Sanchiz lleva a cabo, por partes, un trabajo de crítica casi musical y un análisis de corte filosófico, una lectura ligeramente nostálgica de Bowie y el desmenuzamiento de todas esas capas, disfraces y nombres que dan lugar a su proyecto estético. Habla de contaminación cuando esa interferencia que surge en una iconosfera pop más o menos tradicional (eres de los Beatles o eres de los Stones) se topa, de buenas a primeras, con este artista-estratega. Fruto de su evolución casi impredecible, la comparativa que establece sobre el ídolo caído que acabó representando Marc Bolan. Lo interesante, para Sanchiz, son los procesos que se dan efectivamente en Bowie, esa forma de crear multitudes a partir de su presencia: A Ziggy, al Duque Blanco, a Thomas Jerome Newton, The Gouster, Button Eyes, Philip Jeffries y cada uno de los personajes que abren, cierran y maduran etapas creativas. Son máscaras, procesos, parásitos, paisajes que David Bowie encapsula entre sus rarezas instrumentales y que, sin embargo, arrojan una lectura apasionante de esa imaginación agotada en la era del realismo capitalista. Una transformación oportuna.

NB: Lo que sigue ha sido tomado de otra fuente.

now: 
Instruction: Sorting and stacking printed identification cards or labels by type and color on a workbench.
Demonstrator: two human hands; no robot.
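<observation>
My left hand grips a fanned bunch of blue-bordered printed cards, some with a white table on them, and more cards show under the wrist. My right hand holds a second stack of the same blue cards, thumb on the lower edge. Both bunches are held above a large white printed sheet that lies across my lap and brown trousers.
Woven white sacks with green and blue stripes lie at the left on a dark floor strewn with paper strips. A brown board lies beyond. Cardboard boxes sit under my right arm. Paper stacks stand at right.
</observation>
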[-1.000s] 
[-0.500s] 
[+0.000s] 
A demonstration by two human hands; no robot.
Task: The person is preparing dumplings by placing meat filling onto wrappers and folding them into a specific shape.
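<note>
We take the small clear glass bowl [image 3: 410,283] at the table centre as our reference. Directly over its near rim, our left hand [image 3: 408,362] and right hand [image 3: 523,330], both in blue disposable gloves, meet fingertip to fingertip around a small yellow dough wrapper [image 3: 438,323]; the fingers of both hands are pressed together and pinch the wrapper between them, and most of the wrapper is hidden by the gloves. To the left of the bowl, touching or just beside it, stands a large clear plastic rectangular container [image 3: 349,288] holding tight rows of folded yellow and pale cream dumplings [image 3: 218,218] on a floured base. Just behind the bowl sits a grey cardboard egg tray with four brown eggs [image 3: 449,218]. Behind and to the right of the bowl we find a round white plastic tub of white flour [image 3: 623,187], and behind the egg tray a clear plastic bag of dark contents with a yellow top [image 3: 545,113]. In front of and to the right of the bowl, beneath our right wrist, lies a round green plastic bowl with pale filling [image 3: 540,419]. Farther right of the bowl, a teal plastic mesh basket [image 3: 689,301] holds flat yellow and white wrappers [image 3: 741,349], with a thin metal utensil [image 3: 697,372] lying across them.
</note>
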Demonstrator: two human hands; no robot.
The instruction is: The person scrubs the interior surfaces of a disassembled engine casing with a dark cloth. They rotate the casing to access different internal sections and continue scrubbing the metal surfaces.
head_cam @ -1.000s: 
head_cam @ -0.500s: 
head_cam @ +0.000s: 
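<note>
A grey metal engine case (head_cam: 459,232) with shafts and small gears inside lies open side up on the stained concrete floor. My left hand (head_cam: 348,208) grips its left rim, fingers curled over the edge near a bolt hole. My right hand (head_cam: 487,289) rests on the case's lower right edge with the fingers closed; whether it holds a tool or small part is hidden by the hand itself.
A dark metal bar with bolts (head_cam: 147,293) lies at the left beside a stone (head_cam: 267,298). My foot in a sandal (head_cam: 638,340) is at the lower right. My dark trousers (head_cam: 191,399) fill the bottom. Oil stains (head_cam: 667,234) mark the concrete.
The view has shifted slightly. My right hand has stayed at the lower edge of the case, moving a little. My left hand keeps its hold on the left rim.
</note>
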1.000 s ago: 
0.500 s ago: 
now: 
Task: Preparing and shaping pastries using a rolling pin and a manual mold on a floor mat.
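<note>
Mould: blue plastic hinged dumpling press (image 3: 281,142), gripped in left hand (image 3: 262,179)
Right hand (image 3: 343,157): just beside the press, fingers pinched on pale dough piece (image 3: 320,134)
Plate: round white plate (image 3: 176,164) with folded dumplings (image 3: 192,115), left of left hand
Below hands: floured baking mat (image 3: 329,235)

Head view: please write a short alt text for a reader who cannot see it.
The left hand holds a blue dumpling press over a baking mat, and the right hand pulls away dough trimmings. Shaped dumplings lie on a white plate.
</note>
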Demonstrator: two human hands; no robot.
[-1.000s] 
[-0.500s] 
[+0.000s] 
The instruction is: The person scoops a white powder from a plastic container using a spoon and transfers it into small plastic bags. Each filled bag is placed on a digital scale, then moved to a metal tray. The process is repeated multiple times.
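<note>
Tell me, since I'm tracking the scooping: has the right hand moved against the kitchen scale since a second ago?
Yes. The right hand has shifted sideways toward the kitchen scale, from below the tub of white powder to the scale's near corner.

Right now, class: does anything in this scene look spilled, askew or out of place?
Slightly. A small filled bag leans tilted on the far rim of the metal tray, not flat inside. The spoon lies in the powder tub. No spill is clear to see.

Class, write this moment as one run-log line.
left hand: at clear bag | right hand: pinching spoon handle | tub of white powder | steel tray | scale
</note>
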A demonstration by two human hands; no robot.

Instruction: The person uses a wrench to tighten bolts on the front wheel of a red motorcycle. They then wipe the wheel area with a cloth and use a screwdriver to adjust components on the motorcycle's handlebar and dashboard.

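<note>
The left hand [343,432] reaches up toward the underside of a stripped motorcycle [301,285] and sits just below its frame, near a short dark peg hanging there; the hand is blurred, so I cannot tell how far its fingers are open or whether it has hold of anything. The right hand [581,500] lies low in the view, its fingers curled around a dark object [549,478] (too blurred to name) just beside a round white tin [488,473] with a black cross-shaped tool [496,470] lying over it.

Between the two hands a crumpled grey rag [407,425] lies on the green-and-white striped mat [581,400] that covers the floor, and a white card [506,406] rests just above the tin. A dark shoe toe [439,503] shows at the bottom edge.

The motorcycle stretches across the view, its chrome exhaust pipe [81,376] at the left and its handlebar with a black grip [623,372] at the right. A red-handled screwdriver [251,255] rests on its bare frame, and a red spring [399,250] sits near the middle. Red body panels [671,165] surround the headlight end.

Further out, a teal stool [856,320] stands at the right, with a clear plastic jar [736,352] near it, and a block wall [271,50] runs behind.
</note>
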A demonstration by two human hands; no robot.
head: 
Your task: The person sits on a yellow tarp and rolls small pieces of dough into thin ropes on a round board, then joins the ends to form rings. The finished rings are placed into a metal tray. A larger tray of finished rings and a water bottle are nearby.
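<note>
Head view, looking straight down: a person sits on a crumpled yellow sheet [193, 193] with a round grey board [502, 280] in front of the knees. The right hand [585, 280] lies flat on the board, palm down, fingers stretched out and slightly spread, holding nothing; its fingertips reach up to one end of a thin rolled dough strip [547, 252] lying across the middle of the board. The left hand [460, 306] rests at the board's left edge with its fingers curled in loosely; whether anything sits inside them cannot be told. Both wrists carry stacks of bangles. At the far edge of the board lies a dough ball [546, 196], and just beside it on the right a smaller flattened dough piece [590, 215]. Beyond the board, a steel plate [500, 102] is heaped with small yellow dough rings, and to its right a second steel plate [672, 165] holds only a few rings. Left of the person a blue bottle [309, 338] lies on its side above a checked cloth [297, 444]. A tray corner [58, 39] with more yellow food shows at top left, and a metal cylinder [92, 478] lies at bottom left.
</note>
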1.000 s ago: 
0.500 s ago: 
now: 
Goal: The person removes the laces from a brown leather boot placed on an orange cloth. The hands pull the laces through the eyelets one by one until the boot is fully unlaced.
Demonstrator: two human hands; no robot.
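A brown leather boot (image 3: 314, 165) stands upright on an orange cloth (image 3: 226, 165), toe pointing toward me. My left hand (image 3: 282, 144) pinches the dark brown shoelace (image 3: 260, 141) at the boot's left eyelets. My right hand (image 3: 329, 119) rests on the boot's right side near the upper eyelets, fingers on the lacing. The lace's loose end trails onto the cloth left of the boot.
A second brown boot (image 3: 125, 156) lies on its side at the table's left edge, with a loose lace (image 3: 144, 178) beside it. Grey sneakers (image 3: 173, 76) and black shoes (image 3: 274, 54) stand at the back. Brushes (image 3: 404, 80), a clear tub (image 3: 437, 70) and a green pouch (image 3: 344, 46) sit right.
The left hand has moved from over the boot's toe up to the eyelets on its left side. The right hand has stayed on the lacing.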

Leyendo a Sanchiz, uno entiende la necesidad de llevar a cabo una lectura filosófica de fuera adentro, una puesta en cuestión de ciertos postulados modernos con el que se ha escrito la Historia del pensamiento hasta, prácticamente, nuestros días. De introducir algo de estática, de ruido blanco que cortocircuite la emisión, la transmisión más o menos familiar de lo que entendemos por realidad y de la relación que mantenemos con las cosas. De ahí, como decía, la condición doble (incluso triple, si atendemos a los pespuntes autobiográficos de algunas secciones) de este ensayo, que analiza escrupulosamente los síntomas de la música de Bowie para trasladarlos a un papel de carga filosófica con la que resituarnos en las cuestiones de nuestro presente. Un poco como hicieran Brian Eno desde la revolución del ambient o William Burroughs desde la escritura como experimento; instigadores del cambio o del artificio como catalizador de esa otra manera de pensar. La lectura que ha hecho Ramiro Sanchiz de la trayectoria de David Bowie pertenece a esa estirpe. En un momento en el que el posthumanismo se caracteriza por estimular la búsqueda de nuevas formas de abordar la realidad en la que nos movemos, parece inevitable girar la vista hacia ese otro lugar en el que lo humano intenta recuperar ese aspecto indeterminado que, en fin, forma parte de él.